終端記号 [パケットタイプ] に [カスタム終端記号付き文字列] または [カスタム終端記号を持つバイナリ] が指定された場合に使用する ASCII 文字 (0 ~ 255) を指定します。

TCPDeviceの出力

戻り値

デバイスデータ構造体。入力パラメータが無効の場合か、タイムアウトの設定時間を超えた場合は、#ERR が返されます。

:  1 つのジョブに挿入できるデバイス構造体の数は最大 12 個です。

結果

関数がセルに入力されると、右側の隣接したセルに追加の関数が自動的に挿入されます。
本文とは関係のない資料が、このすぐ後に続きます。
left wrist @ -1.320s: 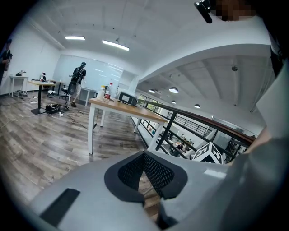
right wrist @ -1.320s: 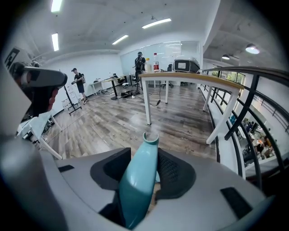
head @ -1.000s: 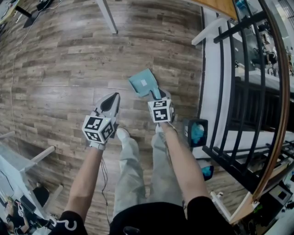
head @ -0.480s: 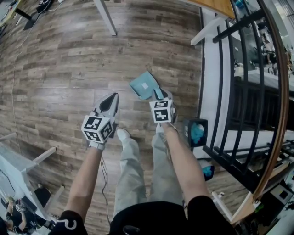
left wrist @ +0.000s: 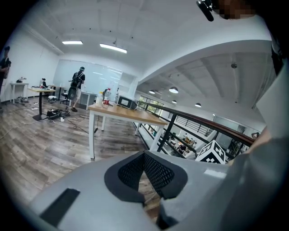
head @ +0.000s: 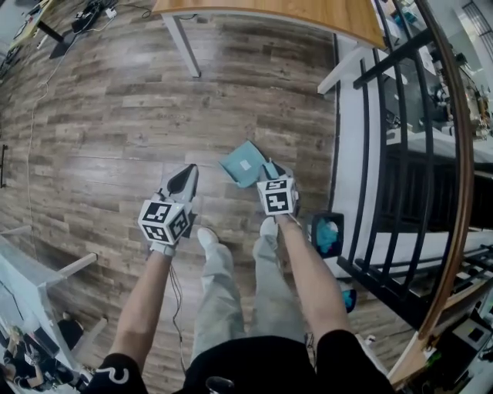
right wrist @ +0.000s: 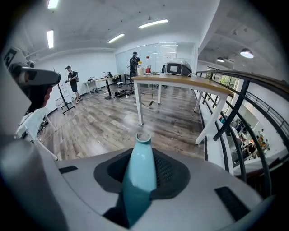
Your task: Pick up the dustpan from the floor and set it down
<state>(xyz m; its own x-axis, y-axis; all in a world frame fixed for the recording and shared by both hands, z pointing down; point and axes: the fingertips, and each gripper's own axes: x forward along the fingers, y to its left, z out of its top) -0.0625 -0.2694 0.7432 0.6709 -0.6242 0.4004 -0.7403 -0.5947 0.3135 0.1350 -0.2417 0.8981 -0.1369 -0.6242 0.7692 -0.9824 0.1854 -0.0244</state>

関数が TCP/IP クライアントである場合は WriteDevice 関数で、TCP/IP サーバである場合は ReadDevice 関数です。

TCPDevice

SYSTEM0 という名前の In-Sight ホストビジョンシステムが、次のように設定されています。
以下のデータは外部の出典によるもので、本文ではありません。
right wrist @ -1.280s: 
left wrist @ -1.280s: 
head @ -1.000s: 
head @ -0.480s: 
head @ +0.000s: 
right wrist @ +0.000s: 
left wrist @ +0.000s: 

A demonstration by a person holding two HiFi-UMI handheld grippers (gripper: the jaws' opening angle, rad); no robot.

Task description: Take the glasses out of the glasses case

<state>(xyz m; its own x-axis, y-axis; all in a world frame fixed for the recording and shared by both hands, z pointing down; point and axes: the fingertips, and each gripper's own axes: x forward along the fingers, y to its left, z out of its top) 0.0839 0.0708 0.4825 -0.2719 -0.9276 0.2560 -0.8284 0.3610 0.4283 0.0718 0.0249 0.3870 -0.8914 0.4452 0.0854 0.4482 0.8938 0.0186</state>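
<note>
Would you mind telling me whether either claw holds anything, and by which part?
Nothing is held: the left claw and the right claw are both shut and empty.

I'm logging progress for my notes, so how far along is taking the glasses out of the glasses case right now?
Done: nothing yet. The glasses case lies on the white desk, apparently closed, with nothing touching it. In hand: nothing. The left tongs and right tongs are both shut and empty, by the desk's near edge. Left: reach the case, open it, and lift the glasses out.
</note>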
A3=TCPDevice("SYSTEM1",3000,0,0,300)

B3=WriteDevice($A$0,A3,C3)

SYSTEM1 という名前の 2 番目のホストシステムには、TCP/IP サーバ機能が含まれており、次のように設定されています。

A4=TCPDevice("",3000,0,0,300)

B4=ReadDevice(A4)

2 つのシステムはオンラインの状態であるとします。SYSTEM0 上のセル $A$0 のデフォルトの画像が取得されると、セル A3 の TCP/IP クライアントは、SYSTEM1 上のセル A4 の TCP/IP サーバとポート 3000 で接続を確立します。接続後、SYSTEM0 上のセル B3 の WriteDevice 関数により、セル C3 のデータが SYSTEM1 上のセル B4 の ReadDevice 関数にエクスポートされます。